Providence’s new linear park, named for East Bay Bike Path founder George Redman (“Not a politician,” quoth Greater City Providence), opened in time for yesterday’s July Fourth fireworks. We drove to East Providence over the Washington Bridge, built in 1931, parked and walked back over its splendidly renovated pedestrian/bike span with our friends Dan and Shoko Gordon, whose daughter Caroline is buddies with our boy Billy, to view the fireworks and listen to the ever-lovely Rhode Island Philharmonic.
This new bridge park is a brilliant piece of work. The original bridge over the Seekonk (which merges with the Providence to form the peninsula of the capital city’s East Side) had a bike and pedestrian path so narrow that you had to duck into the occasional bay if someone was coming from the other direction. Now, its bike path is separate from its pedestrian path. The whole is lined with elegant wrought-iron railings and beautiful period lampposts. There are elegant classical buttresses marking the way. The small buildings that once housed machinery to draw open the center of the bridge have been cleaned off and lovingly restored. With its beauty and its splendid views, the bridge, which had been closed for the work since 2012, is a wonderful experience to cross.
Joan Slafsky says this new linear park is Providence’s High Line!
If the proposed pedestrian bridge over the Providence River had been designed likewise with beauty in mind, it would probably be built by now.

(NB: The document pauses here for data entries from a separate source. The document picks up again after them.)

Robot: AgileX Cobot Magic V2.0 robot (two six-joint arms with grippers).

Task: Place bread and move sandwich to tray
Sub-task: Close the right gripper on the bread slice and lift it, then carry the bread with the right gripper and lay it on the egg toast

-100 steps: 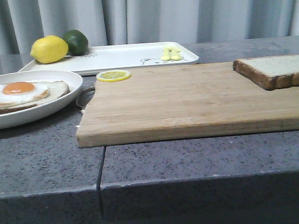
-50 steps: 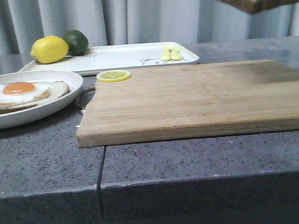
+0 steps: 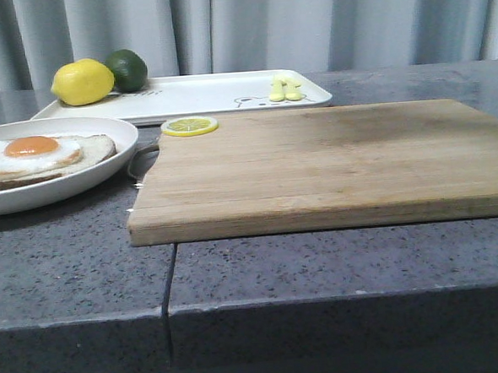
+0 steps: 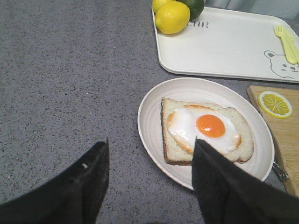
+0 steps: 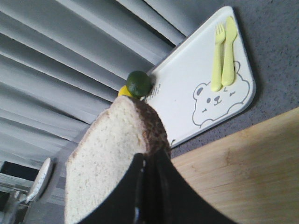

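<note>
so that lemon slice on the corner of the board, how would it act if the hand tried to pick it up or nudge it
The lemon slice looks thin and lies flat on the cutting board, so pinching it from above seems awkward. It would probably slide rather than roll if nudged. Its surface may be slick, but that cannot be confirmed.

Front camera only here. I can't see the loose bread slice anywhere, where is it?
Observer: The right gripper is shut on the bread, held up in the air.
Operator: And the left gripper?
Observer: The left gripper is open and empty, near the sandwich on its plate.
Operator: What are the yellow bits on the tray?
Observer: A fork and knife on the tray.
</note>
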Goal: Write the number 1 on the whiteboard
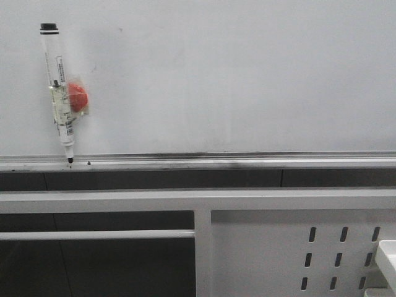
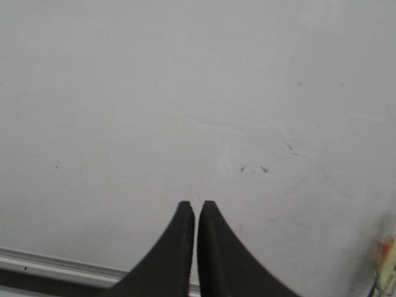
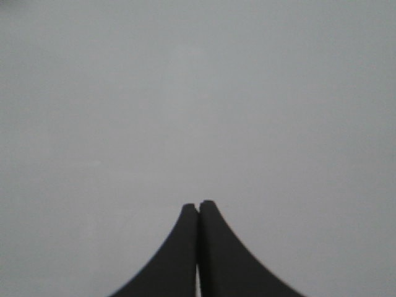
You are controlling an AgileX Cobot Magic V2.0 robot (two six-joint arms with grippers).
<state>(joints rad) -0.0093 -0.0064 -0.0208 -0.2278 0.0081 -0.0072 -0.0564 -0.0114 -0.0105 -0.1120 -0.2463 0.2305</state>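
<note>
Whiteboard (image 1: 235, 80): glossy white, silver tray rail (image 1: 247, 162) along its lower edge, no number 1 stroke visible on it. Marker (image 1: 59, 93): clear-bodied, black cap up, tip down touching the rail, leaning on the whiteboard's left part, red object (image 1: 78, 98) stuck beside it. Left gripper (image 2: 195, 207): pressed together, empty, facing the whiteboard. Right gripper (image 3: 198, 207): pressed together, empty, facing the whiteboard. White frame (image 1: 278, 247): below the whiteboard, slotted holes
</note>
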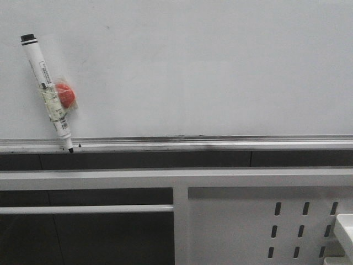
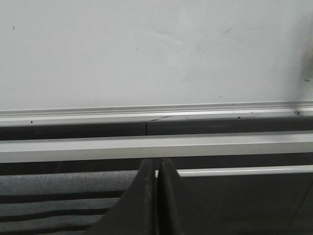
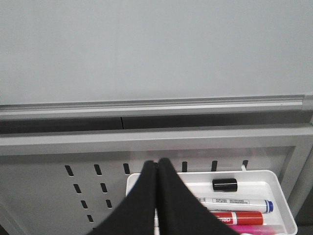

Rhode Island’s Department of Transportation has recently been criticized for how many of its bridges are in disrepair. But so far none has fallen! I think RIDOT also needs to be celebrated for its mammoth achievements over the past 40 years. It has buried Amtrak’s rails under the State House lawn, moved and opened downtown rivers long ignored, lined these rivers with walkways, built traditional arched bridges along the way that replaced the so-called “widest bridge in the world” (Guinness) – which looked like a huge sewer cover – and restored the state’s reputation for beautiful spans, then RIDOT relocated Route 195 to the far side of the Hurricane Barrier, opening an entire new development district for the city’s growth while also reknitting sections of downtown severed by the highway, and then finally it ran the new highway over another beautiful bridge – which should be named for the designer-in-chief of this excellent work, Bill Warner.
The result of all this new “transportation” infrastructure, topped by the George Redman Linear Park, has increased the quality of life for every Rhode Islander. Let’s give RIDOT credit for that. They have done a beautiful job. The pictures of the new span below could be augmented by many hundreds of other shots I’ve taken over the years of the city’s new waterfront, almost all of it traditional in its design. It has beautified beyond all desserts our little, often ridiculously corrupt, corner of world.